It’s hard to get 96 percent of people to agree on anything, but last month’s Wall Street Journal/NBC poll found that 96 percent of those surveyed believe we are in for a summer of racial unrest. In the wake of Ferguson and Baltimore, it’s time for some reflection on how we got here.
This year marks two significant anniversaries. In August 1965, the Watts riots broke out in Los Angeles, leading to 34 deaths and $300 million in property damage. Coming after the passage of well-intentioned Great Society welfare programs, the riots made clear that government spending wasn’t going to solve all the problems of urban America.

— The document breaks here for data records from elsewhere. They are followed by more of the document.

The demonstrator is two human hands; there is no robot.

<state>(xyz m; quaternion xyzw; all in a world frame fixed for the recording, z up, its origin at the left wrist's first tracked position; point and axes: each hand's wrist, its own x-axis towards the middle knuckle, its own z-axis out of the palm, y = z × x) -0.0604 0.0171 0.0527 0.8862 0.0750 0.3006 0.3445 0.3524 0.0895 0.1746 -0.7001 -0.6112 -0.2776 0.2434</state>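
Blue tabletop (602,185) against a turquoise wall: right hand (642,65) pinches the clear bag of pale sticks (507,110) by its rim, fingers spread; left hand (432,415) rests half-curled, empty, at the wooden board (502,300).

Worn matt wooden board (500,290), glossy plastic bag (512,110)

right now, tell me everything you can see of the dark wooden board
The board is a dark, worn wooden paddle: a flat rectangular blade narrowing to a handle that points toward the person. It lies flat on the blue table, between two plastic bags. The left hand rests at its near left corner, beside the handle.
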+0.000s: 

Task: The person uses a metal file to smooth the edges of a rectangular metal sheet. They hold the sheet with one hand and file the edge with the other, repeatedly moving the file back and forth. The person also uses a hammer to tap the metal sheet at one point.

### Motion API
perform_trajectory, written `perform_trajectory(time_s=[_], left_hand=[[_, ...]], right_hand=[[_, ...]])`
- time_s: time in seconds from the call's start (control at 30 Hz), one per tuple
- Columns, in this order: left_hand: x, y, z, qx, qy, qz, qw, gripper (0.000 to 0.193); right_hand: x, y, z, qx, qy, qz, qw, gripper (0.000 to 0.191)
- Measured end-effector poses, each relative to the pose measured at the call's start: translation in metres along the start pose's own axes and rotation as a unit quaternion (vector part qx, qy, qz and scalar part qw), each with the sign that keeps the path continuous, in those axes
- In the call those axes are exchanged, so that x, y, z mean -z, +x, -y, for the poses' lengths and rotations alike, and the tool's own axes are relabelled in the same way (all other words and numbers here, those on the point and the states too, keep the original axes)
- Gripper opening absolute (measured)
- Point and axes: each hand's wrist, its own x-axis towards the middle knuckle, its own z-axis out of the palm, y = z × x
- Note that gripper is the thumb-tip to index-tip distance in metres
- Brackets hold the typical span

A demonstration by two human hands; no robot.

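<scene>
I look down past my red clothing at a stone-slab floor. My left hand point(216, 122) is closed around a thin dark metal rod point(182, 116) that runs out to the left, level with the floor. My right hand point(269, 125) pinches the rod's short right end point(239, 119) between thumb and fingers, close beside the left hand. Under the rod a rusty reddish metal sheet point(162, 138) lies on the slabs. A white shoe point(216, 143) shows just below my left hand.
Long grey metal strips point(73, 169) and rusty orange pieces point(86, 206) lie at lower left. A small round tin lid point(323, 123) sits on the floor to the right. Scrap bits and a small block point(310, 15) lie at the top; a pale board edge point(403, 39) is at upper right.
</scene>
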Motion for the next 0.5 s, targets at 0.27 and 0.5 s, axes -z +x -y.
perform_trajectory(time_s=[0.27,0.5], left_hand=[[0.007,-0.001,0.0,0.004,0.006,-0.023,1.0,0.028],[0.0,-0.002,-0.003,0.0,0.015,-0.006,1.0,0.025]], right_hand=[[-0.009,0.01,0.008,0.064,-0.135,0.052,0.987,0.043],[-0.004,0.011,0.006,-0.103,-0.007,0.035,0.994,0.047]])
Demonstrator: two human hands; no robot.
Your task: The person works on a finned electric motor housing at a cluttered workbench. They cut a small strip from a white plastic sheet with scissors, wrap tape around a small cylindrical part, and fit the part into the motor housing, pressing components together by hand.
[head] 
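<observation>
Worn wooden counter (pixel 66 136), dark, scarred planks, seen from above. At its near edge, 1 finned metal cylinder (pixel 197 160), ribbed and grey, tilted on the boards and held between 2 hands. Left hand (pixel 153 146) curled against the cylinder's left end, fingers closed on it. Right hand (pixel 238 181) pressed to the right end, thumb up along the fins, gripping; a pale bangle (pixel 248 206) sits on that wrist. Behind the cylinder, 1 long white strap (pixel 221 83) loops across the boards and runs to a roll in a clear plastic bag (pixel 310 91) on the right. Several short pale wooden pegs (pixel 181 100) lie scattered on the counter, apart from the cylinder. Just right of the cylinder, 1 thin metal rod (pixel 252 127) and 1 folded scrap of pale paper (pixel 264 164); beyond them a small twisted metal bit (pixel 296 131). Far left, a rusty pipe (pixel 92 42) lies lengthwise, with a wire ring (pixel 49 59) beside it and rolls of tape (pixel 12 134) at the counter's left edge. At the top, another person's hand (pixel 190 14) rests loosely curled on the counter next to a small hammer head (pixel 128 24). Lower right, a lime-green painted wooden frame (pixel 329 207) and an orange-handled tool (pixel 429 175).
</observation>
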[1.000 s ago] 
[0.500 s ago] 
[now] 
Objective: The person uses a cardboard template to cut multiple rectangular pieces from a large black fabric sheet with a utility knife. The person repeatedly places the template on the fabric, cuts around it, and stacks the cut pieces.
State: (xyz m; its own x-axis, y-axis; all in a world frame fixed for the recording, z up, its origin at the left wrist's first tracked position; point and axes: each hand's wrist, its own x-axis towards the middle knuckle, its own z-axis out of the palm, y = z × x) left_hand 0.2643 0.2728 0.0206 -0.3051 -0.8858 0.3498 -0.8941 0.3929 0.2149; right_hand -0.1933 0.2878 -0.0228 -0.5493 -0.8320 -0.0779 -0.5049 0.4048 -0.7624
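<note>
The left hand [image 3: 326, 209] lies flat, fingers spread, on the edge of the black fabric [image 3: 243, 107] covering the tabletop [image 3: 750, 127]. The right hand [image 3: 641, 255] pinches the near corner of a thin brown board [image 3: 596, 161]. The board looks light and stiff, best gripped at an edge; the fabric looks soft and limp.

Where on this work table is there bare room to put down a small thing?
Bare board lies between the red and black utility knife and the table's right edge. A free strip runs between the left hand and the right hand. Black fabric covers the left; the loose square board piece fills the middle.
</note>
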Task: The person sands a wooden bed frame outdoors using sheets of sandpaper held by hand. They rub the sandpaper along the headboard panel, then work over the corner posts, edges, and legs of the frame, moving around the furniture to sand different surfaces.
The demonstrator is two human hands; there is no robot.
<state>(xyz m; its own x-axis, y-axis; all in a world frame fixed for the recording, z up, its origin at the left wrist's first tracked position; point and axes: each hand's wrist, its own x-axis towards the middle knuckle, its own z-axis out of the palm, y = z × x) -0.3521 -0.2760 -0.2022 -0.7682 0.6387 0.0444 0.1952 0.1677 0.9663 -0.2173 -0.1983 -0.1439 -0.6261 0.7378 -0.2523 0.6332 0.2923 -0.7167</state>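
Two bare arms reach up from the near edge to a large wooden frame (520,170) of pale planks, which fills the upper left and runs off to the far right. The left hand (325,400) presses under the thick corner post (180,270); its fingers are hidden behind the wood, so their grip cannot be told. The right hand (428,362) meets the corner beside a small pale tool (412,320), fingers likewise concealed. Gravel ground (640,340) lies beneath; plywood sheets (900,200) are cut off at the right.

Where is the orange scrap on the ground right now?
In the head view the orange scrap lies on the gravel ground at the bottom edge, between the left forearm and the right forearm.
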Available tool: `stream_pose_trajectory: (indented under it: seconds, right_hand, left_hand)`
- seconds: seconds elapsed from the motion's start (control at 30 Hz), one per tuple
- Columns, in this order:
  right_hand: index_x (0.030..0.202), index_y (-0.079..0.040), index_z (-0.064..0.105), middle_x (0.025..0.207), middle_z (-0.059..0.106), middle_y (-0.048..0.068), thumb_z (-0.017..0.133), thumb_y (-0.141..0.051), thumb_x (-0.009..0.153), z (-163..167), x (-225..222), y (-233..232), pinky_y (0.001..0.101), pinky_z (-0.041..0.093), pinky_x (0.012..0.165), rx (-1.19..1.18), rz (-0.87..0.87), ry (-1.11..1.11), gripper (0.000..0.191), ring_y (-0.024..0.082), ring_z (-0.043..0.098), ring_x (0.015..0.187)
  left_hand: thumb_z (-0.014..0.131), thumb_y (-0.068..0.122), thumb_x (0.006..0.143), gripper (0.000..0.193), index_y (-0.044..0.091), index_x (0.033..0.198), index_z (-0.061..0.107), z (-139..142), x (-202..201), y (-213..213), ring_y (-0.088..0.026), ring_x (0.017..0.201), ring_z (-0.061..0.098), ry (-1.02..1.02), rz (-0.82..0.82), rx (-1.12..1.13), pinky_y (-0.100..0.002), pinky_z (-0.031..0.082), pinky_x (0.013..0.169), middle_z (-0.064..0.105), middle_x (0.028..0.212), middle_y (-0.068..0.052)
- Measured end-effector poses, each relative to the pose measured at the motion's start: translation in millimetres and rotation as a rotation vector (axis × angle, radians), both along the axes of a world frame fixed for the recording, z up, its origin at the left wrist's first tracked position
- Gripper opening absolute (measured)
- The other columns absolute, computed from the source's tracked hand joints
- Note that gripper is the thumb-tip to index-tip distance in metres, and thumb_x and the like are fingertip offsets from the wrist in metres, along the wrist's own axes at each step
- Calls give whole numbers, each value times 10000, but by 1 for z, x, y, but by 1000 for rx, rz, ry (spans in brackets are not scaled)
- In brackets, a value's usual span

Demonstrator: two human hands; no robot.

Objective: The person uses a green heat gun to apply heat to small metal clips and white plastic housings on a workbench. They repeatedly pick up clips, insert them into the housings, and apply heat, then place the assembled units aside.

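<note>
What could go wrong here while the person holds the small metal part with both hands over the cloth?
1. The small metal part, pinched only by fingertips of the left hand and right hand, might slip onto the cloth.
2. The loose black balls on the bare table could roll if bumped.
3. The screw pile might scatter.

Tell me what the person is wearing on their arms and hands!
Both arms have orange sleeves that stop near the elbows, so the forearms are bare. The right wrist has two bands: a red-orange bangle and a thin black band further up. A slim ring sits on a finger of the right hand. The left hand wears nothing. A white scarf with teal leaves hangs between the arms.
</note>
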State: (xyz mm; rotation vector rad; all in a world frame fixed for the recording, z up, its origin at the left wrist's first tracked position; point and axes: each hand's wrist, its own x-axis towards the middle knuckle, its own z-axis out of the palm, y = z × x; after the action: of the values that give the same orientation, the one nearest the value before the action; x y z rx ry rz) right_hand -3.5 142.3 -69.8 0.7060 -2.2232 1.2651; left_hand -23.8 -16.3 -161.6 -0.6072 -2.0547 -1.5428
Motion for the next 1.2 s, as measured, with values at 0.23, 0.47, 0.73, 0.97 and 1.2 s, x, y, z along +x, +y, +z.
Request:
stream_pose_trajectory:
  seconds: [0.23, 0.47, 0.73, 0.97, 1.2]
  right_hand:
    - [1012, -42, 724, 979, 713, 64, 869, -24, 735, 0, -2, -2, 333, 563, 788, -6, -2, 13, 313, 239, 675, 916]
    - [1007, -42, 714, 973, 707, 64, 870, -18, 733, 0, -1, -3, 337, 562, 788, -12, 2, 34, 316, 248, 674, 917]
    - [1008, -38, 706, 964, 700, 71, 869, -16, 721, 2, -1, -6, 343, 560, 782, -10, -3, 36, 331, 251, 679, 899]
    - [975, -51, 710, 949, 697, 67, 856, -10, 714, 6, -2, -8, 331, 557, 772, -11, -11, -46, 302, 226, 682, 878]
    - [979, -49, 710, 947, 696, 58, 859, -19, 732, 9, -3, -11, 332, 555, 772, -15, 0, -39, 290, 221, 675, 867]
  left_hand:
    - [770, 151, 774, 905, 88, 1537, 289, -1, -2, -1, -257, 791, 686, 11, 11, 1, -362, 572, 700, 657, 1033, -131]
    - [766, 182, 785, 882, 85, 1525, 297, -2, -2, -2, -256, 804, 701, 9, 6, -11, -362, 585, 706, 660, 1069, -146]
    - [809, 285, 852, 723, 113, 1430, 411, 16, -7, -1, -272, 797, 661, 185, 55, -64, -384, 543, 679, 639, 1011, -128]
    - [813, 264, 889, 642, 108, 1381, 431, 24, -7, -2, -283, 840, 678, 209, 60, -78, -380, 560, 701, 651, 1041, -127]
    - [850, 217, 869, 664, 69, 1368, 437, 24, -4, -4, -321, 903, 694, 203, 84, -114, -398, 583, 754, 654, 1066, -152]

Indeed, another 50th anniversary we mark this year is that of a seminal work that helped explain why government would be no panacea: Assistant Secretary of Labor Daniel Patrick Moynihan’s “The Negro Family: A Call for National Action.” Published in 1965 and known as “the Moynihan Report,” it burst many bubbles of liberal thinking.
RELATED: Poverty, Despair, and Big Government After analyzing reams of relevant social-science research, Moynihan concluded that the decline of the two-parent family was fueling the growth of poverty and unemployment, and leading to rising crime rates in black neighborhoods and schools without discipline.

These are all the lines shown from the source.